There are plenty of noteworthy performances here, although quite rightly Alex Essoe will get the plaudits for a role which oscillates between wide eyed and Bambi-like to sinister and necrotic. I wonder how much of Essoe herself went into the role, how much of it was an amalgamation of generations of accumulated experience? Strong cameos from the likes of Maria Olsen, brilliantly sinister as the stony faced Casting Director, Louis Deszeran as the Producer, and Fabianne Therese as the bitchy Erin add much to what could easily have been a story of one girl’s nightmare, but which somehow becomes a much wider comment on an industry that thinks nothing of sacrificing its own flesh and blood.

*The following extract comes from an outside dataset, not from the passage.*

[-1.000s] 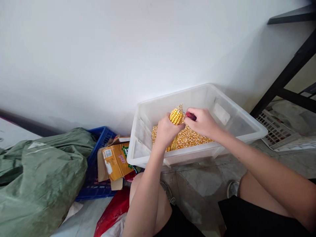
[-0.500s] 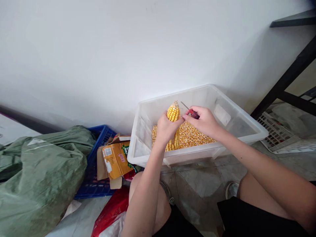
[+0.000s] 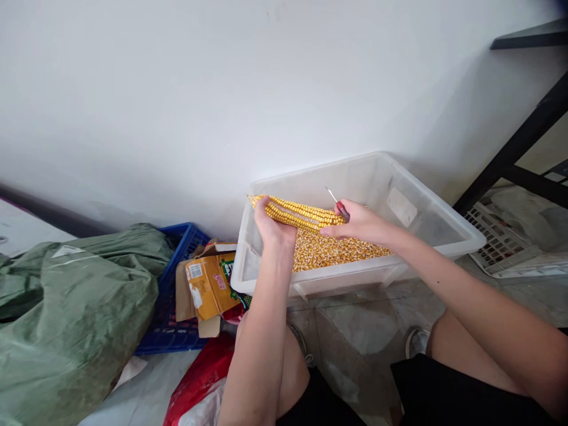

All told, Starry Eyes is a real success story in an era of ever-diminishing returns in the horror world. Grim and gory, affecting and damning, it takes a scathing look at the dynamics of the ‘movie business’ and the ‘fame game’, as well as the cost of pursuing one’s dreams in a world dominated by a predatory elite. Well acted, well written and with a genuine shock appeal, it is surely a film to champion for all fans of the genre.
Starry Eyes is out now on Region 2 DVD from Metrodome.